## Activity
In the entries that follow, count each line containing "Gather" and state the total, nothing more.

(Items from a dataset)
*** Block opens ***
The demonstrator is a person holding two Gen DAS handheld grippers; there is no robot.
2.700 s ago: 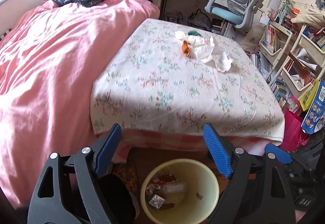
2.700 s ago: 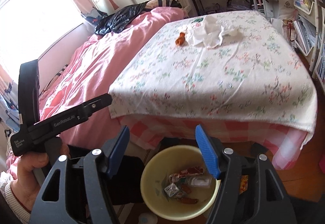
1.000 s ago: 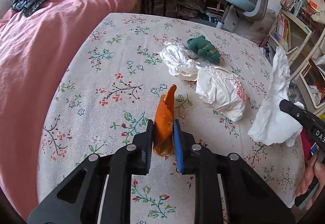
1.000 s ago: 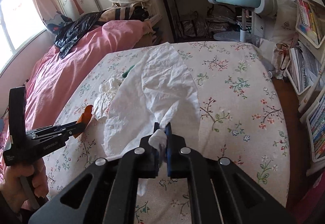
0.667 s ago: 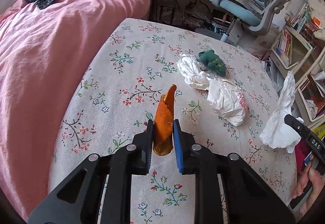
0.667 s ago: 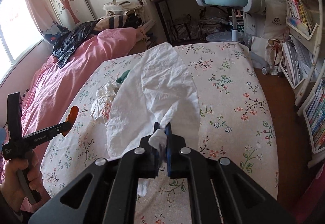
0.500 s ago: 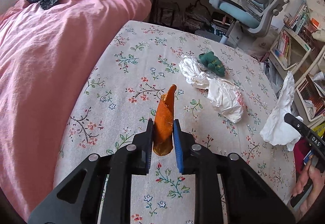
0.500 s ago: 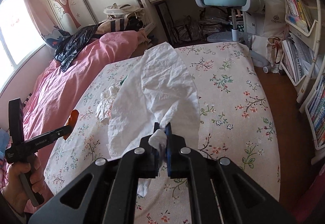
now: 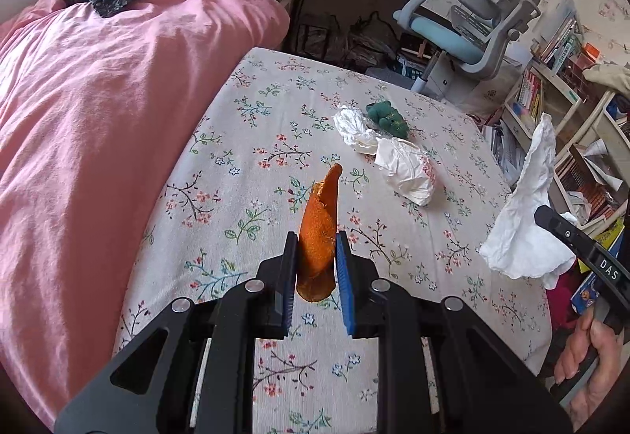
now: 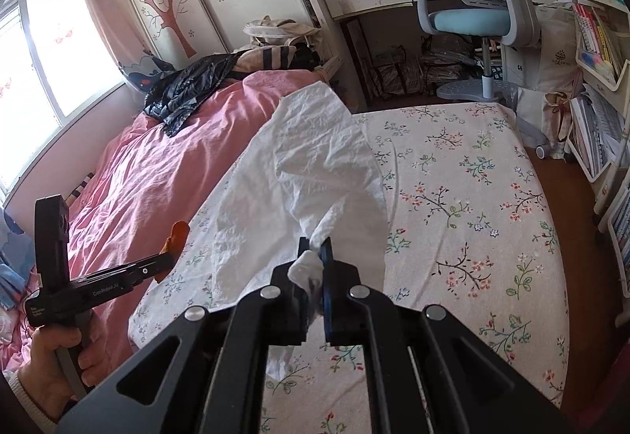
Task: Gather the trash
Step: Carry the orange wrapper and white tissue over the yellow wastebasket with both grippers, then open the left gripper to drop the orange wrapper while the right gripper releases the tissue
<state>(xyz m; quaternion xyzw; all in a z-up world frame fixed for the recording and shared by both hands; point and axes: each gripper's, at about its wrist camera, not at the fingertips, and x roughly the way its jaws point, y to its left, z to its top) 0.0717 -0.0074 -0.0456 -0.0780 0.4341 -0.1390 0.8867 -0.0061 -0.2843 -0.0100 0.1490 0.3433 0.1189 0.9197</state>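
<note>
My left gripper (image 9: 315, 249) is clamping an orange peel (image 9: 319, 233), its curled tip pointing away from me, lifted above the floral tablecloth (image 9: 252, 174). My right gripper (image 10: 315, 249) is pinching a crumpled white tissue (image 10: 307, 174) tight, and the sheet is billowing up in front of the lens, blocking the middle of the table from that side.

Two more white tissue wads (image 9: 393, 158) are lying near the far right part of the cloth, touching each other, with a small green plush toy (image 9: 386, 113) just beside the farther one. The near half of the cloth is lying bare. The pink duvet (image 9: 98, 111) is crowding the table's left edge; along the right edge there is brown floor (image 10: 563, 166) before the bookshelves (image 10: 598, 52), and beyond the far edge the blue-seated desk chair (image 9: 468, 24) is standing.

Reading the writing: the left gripper's handle (image 10: 98, 290) is saying "GenRobot.AI", with smaller lettering too fine to read; on the right gripper's side (image 9: 606, 268) I'm making out "DAS".
</note>
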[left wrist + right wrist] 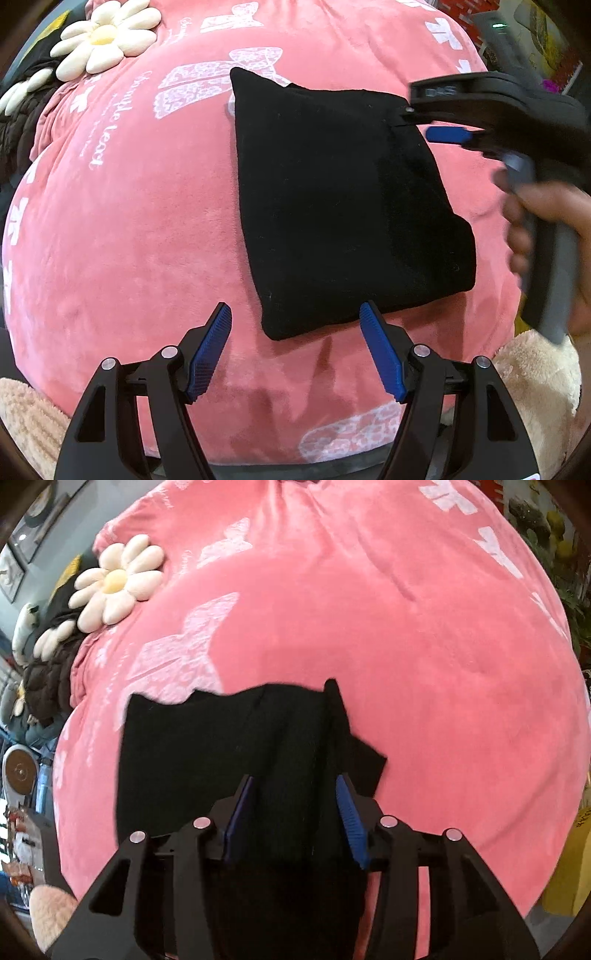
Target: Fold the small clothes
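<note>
A small black garment (340, 199) lies folded on a pink plush blanket (129, 229). My left gripper (295, 314) is open and empty, just above the garment's near edge; its right pad overlaps that edge. My right gripper (417, 123) reaches in from the right at the garment's far right corner, with its jaws apart around the cloth edge. In the right wrist view the right gripper (295, 786) is open with the black garment (207, 746) running between its blue pads (351, 819). The cloth there is rumpled, with a raised corner (332, 690).
A white daisy-shaped cushion (105, 37) sits at the far left of the blanket, next to a dark quilted item (48, 679). A beige fluffy fabric (532, 376) lies at the near edge. A yellow object (569, 864) stands at the right.
</note>
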A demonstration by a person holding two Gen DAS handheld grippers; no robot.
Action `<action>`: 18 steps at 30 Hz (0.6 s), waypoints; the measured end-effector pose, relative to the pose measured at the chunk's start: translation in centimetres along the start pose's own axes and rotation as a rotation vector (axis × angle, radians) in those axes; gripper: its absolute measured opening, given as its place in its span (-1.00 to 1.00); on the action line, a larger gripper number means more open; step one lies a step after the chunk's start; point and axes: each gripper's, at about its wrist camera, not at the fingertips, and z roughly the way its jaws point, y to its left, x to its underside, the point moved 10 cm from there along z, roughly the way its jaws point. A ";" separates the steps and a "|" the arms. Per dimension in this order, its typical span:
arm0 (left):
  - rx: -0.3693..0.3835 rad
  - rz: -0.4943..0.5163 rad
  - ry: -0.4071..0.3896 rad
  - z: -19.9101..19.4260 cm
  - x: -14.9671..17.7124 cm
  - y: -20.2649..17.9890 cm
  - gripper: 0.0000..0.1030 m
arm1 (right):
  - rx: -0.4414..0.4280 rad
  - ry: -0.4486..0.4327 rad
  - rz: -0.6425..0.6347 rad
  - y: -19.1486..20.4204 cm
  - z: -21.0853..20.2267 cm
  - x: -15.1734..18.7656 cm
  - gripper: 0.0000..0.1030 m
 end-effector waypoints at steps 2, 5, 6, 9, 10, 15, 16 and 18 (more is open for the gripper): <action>0.001 0.000 0.001 0.2 -0.1 0.2 0.36 | -0.051 0.037 0.001 0.4 1.3 0.0 -0.78; 0.016 -0.010 -0.001 0.3 -0.3 0.7 0.37 | -0.043 -0.064 -0.003 0.4 -1.1 -1.5 -0.87; 0.028 -0.018 -0.006 0.2 -0.4 0.8 0.37 | -0.036 -0.075 0.007 -0.1 -1.2 -1.6 -0.87; 0.073 -0.054 -0.005 0.5 -0.6 1.4 0.37 | -0.004 0.017 0.001 -1.2 1.8 -0.3 -0.81; 0.087 -0.073 0.001 0.7 -0.8 1.5 0.37 | -0.014 0.000 0.014 -1.3 1.3 -0.4 -0.71; 0.171 -0.163 -0.015 0.4 -2.3 2.6 0.39 | -0.058 -0.108 0.129 -3.0 -4.7 0.7 0.17; 0.206 -0.193 -0.020 0.5 -2.8 3.0 0.41 | -0.057 -0.109 0.141 -3.5 -5.3 1.6 0.30; 0.259 -0.251 -0.016 1.0 -3.5 3.5 0.44 | -0.080 -0.069 0.159 -4.0 -5.6 4.3 0.30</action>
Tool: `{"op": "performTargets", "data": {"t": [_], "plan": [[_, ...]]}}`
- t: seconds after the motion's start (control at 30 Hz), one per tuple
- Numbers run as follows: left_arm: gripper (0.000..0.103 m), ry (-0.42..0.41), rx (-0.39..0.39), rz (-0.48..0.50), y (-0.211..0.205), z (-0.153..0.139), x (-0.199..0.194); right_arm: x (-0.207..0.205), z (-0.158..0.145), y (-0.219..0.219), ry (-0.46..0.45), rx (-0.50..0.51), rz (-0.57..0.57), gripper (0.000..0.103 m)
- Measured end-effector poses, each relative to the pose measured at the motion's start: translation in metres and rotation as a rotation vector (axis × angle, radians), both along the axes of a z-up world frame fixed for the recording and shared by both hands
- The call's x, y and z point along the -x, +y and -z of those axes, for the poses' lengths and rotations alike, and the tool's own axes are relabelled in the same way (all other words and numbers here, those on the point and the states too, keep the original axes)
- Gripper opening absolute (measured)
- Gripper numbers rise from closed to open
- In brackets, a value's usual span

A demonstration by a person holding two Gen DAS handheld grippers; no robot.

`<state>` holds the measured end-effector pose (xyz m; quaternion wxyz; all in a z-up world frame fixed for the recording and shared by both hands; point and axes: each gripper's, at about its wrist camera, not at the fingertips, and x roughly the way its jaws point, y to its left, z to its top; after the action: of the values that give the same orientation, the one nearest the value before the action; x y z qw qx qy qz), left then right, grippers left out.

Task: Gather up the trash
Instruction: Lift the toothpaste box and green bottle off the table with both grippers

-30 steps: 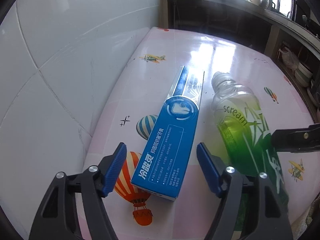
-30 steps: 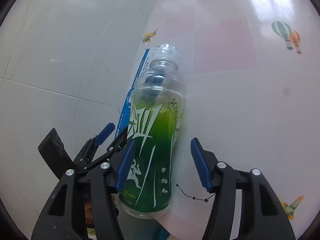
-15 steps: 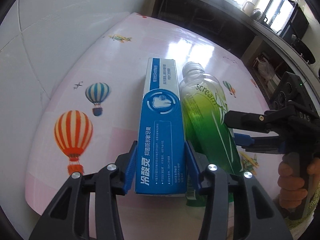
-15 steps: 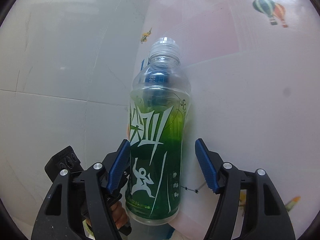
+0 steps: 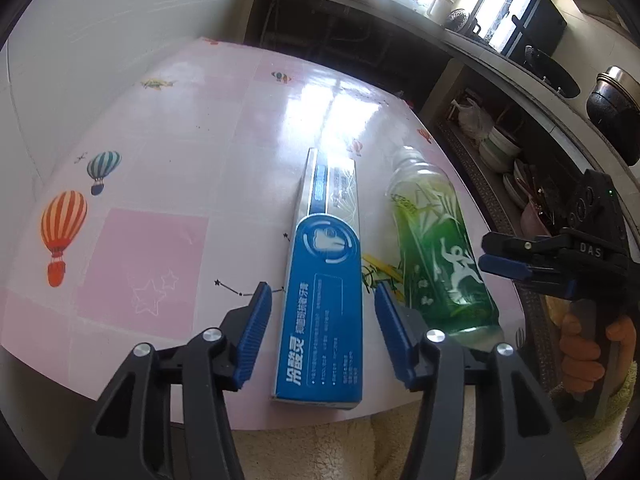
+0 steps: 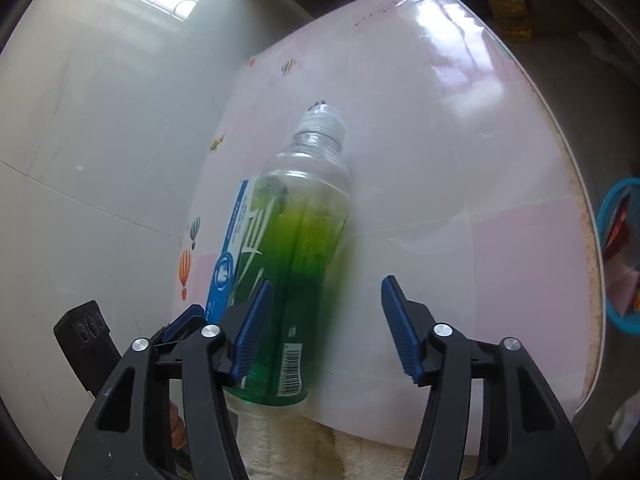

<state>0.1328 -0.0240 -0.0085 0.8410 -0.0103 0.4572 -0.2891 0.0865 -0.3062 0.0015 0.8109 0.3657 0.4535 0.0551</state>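
On a glossy pink-and-white table printed with hot-air balloons, the left gripper spreads its blue-padded fingers wide around the near end of a blue toothpaste box, touching neither side. Just right of the box, a green drink bottle lies on its side, neck pointing away, base at the near table edge. At lower center of the right wrist view, the right gripper also stands open, its left pad against the bottle.
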Motion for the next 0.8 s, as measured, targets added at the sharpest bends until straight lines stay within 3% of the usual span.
{"op": "performTargets", "data": {"t": [0.2, 0.4, 0.57, 0.8], "plan": [[0.055, -0.072, -0.079, 0.021, -0.027, -0.005, -0.011, 0.005, 0.002, -0.026, -0.019, -0.071, 0.07, 0.071], [0.055, -0.109, -0.158, 0.035, -0.044, 0.003, -0.015, -0.014, 0.012, -0.01, 0.03, -0.003, 0.084, 0.078], [0.055, -0.125, -0.205, 0.033, -0.05, 0.008, -0.015, -0.025, 0.02, -0.001, 0.053, 0.052, 0.085, 0.077], [0.055, -0.135, -0.235, 0.028, -0.053, 0.011, -0.017, -0.017, 0.022, -0.008, 0.052, 0.073, 0.083, 0.064]]}}
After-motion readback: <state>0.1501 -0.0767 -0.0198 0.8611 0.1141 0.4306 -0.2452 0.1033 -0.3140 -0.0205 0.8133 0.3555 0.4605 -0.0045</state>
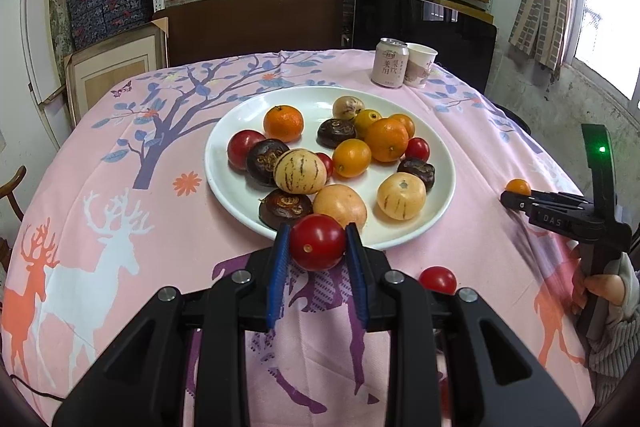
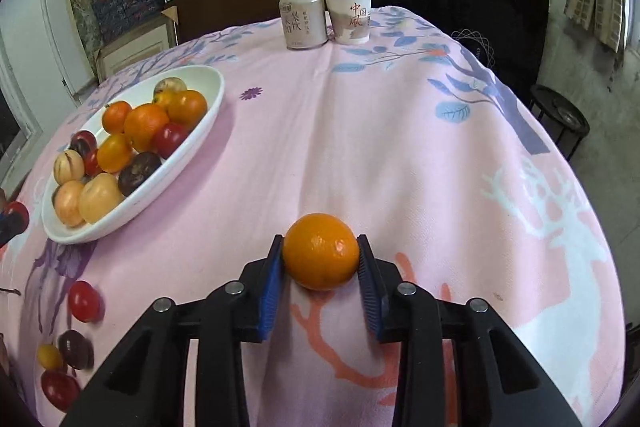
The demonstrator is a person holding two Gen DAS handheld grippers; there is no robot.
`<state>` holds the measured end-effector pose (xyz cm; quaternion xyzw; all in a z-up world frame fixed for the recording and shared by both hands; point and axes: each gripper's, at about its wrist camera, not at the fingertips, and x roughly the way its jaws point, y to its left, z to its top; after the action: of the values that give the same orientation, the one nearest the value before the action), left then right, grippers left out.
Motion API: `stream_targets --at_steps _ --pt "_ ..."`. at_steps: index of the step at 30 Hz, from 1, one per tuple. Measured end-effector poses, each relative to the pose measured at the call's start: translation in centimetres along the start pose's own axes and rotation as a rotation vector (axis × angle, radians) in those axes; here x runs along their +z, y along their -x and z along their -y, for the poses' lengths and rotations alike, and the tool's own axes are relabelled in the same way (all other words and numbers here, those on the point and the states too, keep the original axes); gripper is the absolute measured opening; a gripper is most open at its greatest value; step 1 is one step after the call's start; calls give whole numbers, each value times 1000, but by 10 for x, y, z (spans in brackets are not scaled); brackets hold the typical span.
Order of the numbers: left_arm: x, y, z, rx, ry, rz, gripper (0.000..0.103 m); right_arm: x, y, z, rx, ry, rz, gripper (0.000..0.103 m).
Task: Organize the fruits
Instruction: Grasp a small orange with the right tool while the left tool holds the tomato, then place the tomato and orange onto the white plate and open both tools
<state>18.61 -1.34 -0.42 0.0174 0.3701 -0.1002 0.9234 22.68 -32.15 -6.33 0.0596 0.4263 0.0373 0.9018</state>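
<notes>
Red and glossy, a cherry tomato point(image 1: 317, 242) sits clenched between the blue pads of the left gripper point(image 1: 318, 247), low in the left wrist view, its pale stem scar turned toward the camera; it is near-round, with no clear long axis. It hangs just before the near rim of the white plate point(image 1: 440, 211) heaped with mixed fruit. Another red tomato point(image 1: 437, 279) lies on the pink surface point(image 1: 120, 155) to the lower right. In the right wrist view, the right gripper point(image 2: 320, 259) has its jaws grasping a small orange point(image 2: 321, 251) at centre frame, pads pressed on both flanks, the fruit low over the cloth. It too is round.
</notes>
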Motion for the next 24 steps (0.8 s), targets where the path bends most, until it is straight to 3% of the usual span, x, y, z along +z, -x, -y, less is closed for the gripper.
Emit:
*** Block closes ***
## Exercise result
2